> Exercise:
Tally the lines of the data below that contain the string "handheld". Give the tally and nothing else.
Segment Start: Study material
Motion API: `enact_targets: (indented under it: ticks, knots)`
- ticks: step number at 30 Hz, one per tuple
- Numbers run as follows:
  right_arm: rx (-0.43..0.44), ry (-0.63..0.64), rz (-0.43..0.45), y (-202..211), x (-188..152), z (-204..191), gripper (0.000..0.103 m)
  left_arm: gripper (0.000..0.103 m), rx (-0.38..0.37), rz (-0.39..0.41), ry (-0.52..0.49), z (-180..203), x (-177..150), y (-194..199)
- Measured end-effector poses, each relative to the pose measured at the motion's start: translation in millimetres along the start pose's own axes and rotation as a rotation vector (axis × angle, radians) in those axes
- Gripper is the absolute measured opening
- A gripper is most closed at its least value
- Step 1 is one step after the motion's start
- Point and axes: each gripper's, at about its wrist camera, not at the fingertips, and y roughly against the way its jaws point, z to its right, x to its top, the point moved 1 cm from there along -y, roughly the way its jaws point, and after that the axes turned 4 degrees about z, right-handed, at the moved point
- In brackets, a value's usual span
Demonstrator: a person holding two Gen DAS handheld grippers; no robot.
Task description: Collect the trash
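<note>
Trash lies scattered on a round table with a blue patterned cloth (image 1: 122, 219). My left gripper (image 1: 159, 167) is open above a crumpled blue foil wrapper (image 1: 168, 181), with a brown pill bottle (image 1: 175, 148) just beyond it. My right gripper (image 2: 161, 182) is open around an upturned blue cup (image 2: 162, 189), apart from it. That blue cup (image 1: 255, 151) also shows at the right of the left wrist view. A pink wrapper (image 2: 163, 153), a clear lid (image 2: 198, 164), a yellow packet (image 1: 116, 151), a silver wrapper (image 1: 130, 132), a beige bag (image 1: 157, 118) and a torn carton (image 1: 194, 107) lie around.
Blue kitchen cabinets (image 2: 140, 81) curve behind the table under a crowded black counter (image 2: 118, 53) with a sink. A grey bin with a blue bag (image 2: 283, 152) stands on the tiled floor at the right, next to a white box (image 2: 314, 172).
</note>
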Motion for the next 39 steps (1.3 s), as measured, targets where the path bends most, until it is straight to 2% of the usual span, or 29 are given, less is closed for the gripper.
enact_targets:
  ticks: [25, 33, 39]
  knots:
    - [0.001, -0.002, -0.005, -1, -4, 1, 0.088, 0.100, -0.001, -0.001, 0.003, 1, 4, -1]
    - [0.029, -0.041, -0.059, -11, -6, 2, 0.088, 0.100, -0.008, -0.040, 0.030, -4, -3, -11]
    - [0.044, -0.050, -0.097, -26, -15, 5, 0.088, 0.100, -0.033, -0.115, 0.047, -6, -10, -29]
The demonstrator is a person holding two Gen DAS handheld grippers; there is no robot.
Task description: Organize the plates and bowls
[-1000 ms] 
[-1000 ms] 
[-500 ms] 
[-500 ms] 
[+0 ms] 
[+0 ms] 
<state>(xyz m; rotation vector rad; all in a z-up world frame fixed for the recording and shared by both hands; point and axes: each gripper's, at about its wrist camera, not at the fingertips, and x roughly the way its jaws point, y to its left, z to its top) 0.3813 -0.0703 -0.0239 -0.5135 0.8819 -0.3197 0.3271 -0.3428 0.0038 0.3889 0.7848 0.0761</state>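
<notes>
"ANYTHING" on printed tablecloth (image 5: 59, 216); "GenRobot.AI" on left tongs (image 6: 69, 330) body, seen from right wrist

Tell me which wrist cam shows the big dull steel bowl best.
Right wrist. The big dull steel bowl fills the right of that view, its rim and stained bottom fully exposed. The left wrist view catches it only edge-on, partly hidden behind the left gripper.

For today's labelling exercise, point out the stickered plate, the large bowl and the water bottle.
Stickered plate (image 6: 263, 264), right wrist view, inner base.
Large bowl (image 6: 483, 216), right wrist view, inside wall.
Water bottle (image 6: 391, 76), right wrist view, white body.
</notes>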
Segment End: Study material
> Answer section:
2